The listing below holds a line with "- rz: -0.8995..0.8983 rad" and a later line with "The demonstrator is". Write out those two lines and every line between them, exactly, and nothing else.
(Recorded data Opens)
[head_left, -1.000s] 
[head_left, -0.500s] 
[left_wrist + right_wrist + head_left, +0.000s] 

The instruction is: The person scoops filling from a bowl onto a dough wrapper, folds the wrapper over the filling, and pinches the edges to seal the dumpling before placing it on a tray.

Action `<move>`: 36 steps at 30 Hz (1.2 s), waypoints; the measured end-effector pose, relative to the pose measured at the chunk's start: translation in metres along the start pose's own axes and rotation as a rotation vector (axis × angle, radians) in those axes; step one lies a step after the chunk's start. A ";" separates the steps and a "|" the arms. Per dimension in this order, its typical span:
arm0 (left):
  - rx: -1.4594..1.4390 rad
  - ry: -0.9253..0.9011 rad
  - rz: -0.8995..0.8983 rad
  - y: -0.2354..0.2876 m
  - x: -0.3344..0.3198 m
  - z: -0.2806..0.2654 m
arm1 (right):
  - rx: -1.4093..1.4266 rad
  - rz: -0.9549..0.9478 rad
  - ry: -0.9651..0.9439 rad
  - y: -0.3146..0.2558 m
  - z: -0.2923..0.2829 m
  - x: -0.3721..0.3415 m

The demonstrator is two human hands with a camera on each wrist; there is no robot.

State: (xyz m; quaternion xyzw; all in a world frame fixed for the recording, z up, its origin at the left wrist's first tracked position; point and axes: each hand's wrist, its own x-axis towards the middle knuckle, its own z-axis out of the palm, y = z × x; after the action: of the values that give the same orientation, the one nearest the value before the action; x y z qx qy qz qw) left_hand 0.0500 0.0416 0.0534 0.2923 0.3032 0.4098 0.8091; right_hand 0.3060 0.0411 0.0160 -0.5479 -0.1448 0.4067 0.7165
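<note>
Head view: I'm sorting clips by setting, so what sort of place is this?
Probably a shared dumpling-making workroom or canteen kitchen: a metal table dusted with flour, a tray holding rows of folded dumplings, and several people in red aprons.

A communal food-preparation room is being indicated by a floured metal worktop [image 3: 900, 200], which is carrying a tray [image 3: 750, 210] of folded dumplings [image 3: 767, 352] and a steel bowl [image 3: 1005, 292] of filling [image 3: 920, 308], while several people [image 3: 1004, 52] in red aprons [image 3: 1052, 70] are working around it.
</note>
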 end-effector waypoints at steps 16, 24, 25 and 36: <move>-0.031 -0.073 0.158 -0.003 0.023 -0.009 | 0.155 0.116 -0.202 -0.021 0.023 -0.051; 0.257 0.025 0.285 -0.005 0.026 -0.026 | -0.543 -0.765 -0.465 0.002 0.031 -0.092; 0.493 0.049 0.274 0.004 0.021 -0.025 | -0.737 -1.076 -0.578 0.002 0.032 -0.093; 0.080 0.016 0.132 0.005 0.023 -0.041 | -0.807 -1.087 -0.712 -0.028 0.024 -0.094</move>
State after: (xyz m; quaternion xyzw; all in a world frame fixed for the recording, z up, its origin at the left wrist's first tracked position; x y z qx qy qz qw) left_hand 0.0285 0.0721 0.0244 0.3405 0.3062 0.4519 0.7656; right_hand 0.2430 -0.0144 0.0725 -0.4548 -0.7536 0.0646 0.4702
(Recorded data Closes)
#### Task result
  - rz: -0.8995..0.8983 rad
  - y: -0.2354..0.2876 m
  - x: -0.3344..0.3198 m
  - z: -0.2806..0.2654 m
arm1 (right):
  - rx: -1.4093..1.4266 rad
  - rz: -0.9549..0.9478 rad
  - ry: -0.9651..0.9439 rad
  - y: -0.3146..0.2558 m
  - z: -0.2923..0.2829 m
  - x: -0.3721..0.3415 m

The demonstrator is two human hands with a camera on each wrist; there is no robot.

The required output is complete.